(Records from a dataset)
= = = =

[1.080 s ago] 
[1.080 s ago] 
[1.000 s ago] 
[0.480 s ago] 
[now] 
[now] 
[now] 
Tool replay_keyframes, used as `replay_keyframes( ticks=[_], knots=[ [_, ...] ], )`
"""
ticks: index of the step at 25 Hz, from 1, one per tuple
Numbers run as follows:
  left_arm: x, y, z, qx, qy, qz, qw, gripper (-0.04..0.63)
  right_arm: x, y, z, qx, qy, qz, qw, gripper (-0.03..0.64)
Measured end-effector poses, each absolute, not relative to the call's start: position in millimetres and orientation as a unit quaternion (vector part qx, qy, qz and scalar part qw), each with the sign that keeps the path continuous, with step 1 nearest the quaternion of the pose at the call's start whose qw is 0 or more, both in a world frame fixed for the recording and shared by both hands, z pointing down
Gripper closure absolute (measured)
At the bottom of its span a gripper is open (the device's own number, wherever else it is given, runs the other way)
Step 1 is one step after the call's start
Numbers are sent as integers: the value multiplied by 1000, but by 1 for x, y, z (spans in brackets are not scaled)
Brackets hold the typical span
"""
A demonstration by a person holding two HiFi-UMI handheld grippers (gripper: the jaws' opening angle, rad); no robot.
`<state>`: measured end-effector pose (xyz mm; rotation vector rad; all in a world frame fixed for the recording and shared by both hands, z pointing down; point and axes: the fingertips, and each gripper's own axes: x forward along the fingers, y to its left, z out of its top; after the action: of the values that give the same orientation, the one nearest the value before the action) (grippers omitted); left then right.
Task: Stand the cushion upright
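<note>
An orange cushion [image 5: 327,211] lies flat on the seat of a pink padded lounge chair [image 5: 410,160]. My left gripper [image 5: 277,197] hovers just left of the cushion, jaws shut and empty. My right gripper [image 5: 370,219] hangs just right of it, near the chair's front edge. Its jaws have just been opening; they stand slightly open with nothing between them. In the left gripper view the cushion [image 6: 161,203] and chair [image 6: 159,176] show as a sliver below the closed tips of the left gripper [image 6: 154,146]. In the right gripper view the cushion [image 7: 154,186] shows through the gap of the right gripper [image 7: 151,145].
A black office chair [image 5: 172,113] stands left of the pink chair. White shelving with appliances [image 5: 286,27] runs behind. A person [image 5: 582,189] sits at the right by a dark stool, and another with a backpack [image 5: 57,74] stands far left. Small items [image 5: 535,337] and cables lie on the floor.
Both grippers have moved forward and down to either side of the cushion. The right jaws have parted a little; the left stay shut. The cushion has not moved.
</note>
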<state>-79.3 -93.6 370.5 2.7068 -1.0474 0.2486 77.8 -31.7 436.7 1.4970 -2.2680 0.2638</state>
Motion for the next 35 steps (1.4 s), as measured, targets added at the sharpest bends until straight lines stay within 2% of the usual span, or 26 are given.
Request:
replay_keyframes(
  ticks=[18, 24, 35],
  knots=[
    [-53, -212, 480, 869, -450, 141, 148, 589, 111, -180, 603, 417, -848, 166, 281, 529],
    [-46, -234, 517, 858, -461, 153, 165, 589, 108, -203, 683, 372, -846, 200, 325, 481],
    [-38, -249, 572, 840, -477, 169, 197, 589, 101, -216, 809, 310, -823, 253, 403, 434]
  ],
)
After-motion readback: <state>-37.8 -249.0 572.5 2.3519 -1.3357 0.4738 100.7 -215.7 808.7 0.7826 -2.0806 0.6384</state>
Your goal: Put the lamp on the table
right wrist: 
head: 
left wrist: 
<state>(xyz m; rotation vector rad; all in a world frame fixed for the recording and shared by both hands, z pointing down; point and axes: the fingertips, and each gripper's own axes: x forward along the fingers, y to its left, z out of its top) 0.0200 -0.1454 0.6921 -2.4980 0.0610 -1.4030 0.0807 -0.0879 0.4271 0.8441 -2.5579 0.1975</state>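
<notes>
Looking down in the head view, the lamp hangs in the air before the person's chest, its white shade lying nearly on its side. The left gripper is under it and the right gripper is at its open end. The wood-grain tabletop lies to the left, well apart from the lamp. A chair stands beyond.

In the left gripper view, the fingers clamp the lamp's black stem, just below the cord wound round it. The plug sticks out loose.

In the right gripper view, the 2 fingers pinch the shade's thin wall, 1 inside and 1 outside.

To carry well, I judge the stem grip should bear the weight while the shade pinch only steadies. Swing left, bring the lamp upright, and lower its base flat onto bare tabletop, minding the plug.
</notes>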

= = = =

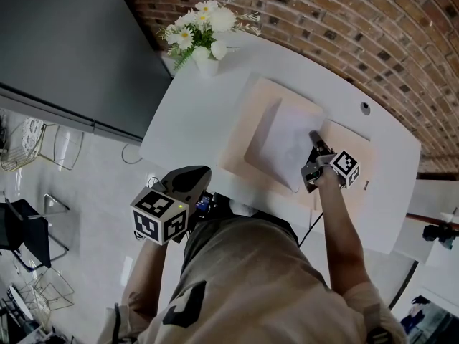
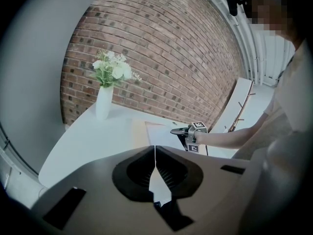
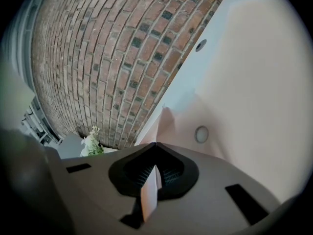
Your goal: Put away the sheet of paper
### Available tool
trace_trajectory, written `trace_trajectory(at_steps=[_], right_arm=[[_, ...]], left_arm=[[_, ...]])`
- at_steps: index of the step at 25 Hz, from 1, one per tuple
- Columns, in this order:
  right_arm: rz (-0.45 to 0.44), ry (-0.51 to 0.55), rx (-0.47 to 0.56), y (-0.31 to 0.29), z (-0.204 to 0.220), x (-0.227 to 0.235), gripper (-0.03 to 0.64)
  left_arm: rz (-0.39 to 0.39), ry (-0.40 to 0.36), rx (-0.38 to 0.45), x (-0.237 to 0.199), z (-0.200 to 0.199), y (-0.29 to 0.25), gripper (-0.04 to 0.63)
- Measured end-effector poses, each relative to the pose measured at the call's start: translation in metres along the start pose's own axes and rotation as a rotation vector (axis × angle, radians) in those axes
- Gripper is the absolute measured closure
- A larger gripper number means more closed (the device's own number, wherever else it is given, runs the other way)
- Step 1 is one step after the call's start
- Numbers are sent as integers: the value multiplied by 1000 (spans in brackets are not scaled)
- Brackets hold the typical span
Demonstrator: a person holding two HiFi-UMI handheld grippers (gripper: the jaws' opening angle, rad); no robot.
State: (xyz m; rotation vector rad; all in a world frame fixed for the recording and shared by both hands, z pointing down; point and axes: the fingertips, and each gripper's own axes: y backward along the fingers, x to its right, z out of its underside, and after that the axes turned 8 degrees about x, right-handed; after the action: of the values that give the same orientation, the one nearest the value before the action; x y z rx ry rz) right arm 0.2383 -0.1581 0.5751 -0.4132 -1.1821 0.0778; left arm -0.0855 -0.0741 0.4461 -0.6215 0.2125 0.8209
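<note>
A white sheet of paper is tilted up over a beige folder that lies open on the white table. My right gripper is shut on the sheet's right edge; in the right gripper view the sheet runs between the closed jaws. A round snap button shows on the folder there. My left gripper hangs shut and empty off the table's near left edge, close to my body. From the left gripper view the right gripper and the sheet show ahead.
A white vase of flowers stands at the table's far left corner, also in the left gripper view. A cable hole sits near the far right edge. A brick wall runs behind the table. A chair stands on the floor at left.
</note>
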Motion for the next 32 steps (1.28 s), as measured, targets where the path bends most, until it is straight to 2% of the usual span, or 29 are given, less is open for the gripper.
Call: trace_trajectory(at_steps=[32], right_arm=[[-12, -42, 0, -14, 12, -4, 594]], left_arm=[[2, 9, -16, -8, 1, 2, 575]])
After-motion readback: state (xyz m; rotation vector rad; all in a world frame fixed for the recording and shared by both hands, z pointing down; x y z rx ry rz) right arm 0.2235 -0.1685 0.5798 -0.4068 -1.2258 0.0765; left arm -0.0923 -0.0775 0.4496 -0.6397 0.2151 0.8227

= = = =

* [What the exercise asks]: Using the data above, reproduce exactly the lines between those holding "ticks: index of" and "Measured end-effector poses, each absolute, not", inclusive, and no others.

* [Answer to this problem]:
ticks: index of the step at 25 Hz, from 1, one per tuple
Numbers run as follows:
  left_arm: x, y, z, qx, qy, qz, qw, gripper (-0.04..0.63)
  right_arm: x, y, z, qx, qy, qz, qw, gripper (-0.03..0.64)
Measured end-effector poses, each absolute, not relative to the call's start: position in millimetres and orientation as a unit quaternion (vector part qx, qy, qz and scalar part qw), each with the sign that keeps the path continuous, with step 1 nearest the quaternion of the pose at the call's start whose qw is 0 or more, both in a world frame fixed for the recording and shared by both hands, z pointing down

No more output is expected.